• **WHAT TO PRODUCE**: Check each line of the material that follows, and copy those holding the string "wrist".

• **DATA BELOW**:
■ ■ ■ ■

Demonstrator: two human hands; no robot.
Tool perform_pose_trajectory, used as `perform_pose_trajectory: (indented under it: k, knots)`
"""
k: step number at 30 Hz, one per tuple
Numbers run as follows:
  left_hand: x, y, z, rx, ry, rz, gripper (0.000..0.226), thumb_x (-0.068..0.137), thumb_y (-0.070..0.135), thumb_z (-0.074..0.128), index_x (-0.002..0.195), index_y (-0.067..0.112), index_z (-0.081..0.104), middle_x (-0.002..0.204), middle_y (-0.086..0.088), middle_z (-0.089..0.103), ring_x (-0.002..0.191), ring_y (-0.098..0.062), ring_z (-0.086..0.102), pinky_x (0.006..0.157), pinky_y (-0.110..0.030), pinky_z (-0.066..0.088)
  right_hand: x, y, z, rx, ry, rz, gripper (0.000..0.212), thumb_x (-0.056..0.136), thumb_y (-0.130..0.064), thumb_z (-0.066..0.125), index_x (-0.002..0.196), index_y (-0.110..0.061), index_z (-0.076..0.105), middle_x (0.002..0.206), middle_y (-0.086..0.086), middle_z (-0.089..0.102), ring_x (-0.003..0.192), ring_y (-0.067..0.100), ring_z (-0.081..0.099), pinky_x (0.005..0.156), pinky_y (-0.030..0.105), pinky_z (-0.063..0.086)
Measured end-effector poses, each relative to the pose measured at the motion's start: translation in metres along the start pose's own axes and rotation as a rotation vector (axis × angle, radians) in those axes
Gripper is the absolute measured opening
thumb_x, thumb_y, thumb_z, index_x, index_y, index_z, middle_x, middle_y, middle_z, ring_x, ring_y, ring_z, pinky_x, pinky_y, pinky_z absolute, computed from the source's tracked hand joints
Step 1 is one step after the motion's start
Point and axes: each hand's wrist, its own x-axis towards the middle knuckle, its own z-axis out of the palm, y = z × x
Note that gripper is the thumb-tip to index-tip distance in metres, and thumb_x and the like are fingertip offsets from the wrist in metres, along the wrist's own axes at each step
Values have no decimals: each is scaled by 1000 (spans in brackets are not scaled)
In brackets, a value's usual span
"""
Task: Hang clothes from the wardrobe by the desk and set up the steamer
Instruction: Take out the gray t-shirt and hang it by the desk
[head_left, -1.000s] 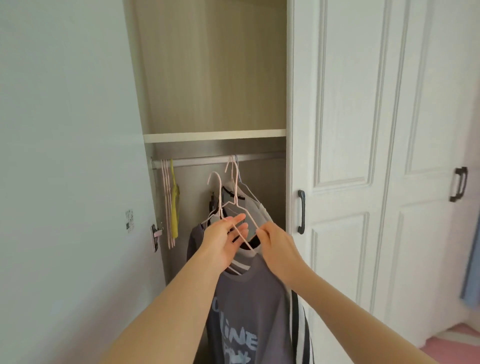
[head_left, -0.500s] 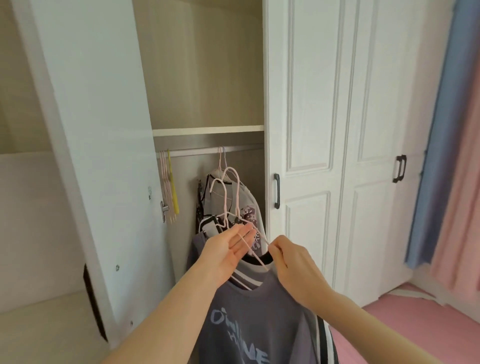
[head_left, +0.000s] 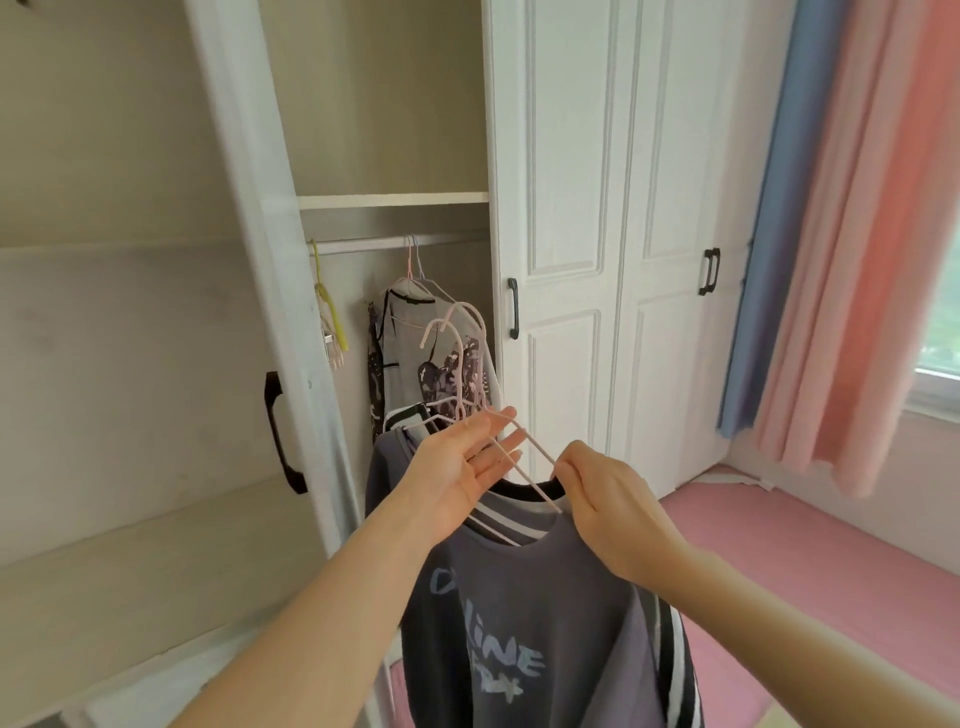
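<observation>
**Removal of hangered clothes from the wardrobe**

From the left: the opened wardrobe door (head_left: 244, 260) is standing ajar. A yellow hanger (head_left: 328, 306) and a patterned garment (head_left: 441, 364) are hanging on the rail (head_left: 374, 244). The left hand (head_left: 457, 467), fingers straight and spread, is propping the pink wire hangers (head_left: 430, 328) from beneath, their hooks standing free below the rail. The grey sweatshirt (head_left: 519, 623) is hanging from them in front of the wardrobe. The right hand (head_left: 605, 501) is pinching a hanger's shoulder wire at the collar. A blue curtain (head_left: 769, 234) is hanging at far right.

The carrying step is probably beginning, and the next move is calling for a firmer hold on the hooks before turning deskward. Compared with a second ago, the hooks are sitting lower and farther from the rail.
</observation>
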Motion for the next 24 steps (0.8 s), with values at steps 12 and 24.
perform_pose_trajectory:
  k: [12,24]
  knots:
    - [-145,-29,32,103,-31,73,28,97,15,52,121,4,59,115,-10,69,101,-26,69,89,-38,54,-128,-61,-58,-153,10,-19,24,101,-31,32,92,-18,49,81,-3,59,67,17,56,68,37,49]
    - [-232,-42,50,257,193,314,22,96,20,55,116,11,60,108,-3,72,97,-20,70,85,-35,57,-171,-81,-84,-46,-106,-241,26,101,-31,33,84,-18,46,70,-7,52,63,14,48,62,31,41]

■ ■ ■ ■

• **SOLUTION FOR THIS TASK**:
Point and axes: each hand's wrist, its own x-axis towards the middle knuckle, its own z-axis out of the palm, y = z × x
Note that gripper is the thumb-tip to index-tip distance in metres, and thumb_x and the like are fingertip offsets from the wrist in metres, along the wrist's own axes at each step

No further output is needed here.